» **What you have to do**: Please retype the records below exactly, from the first line down to and including the line with "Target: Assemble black".

» **Working data**:
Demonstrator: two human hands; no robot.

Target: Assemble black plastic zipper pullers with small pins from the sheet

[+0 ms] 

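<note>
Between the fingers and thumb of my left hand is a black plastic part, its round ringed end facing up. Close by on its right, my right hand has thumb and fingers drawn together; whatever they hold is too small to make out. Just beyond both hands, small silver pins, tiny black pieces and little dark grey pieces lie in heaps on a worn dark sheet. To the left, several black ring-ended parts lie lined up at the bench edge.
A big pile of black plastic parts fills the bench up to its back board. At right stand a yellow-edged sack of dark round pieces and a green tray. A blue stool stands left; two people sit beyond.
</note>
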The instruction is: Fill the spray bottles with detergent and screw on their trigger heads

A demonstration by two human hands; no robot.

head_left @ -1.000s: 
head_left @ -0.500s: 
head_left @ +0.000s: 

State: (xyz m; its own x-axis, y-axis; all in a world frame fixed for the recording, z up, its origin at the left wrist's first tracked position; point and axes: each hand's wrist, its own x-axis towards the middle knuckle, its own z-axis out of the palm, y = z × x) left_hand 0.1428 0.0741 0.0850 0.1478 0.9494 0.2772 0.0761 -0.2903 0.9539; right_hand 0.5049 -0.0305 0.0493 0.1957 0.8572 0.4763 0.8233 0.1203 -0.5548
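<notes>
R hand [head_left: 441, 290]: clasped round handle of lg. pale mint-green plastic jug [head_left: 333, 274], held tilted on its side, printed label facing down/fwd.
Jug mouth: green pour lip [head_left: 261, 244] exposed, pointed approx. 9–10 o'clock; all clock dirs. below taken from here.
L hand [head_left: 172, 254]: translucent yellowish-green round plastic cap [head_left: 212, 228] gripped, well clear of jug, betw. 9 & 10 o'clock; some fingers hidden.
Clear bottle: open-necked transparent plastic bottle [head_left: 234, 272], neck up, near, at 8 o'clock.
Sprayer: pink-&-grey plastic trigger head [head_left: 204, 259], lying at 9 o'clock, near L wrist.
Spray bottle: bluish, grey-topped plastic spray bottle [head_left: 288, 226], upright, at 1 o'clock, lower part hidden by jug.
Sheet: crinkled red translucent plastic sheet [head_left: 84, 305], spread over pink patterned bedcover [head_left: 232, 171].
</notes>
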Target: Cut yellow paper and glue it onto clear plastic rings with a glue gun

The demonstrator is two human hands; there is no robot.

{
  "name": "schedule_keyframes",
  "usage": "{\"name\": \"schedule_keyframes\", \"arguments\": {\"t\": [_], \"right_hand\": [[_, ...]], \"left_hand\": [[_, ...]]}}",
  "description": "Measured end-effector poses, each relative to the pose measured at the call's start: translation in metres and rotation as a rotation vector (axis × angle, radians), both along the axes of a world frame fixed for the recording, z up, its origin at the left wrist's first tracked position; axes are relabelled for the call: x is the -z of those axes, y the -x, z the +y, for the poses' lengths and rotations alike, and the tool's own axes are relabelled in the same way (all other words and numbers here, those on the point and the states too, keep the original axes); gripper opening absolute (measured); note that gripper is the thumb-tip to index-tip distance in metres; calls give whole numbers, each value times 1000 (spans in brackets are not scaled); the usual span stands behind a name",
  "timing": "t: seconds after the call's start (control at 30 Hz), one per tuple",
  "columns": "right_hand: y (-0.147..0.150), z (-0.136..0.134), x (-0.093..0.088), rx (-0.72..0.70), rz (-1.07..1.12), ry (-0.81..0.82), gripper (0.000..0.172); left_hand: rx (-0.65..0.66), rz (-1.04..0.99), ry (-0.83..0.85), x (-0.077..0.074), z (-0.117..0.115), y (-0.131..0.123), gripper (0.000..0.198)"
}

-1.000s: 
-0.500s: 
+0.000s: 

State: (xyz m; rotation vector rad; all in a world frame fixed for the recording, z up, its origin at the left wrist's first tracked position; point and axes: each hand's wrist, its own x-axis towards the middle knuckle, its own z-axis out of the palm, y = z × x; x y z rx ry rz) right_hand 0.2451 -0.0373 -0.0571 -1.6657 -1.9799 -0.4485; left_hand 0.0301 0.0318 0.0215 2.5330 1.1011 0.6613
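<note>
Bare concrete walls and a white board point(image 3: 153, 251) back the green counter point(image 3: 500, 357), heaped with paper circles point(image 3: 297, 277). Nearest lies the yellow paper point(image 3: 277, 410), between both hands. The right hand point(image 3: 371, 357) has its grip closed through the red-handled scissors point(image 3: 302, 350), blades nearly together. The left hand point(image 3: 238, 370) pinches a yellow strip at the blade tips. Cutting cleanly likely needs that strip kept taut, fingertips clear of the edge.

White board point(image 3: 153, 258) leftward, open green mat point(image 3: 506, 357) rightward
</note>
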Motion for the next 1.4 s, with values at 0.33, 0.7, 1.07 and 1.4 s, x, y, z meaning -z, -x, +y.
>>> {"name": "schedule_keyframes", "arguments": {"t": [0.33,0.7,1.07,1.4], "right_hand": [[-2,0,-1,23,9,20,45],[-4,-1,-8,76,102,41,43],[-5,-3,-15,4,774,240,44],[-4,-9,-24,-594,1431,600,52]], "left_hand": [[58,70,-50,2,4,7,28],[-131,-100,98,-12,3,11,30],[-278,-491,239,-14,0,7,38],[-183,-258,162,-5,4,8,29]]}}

» **Answer area**:
Demonstrator: two human hands; no robot.

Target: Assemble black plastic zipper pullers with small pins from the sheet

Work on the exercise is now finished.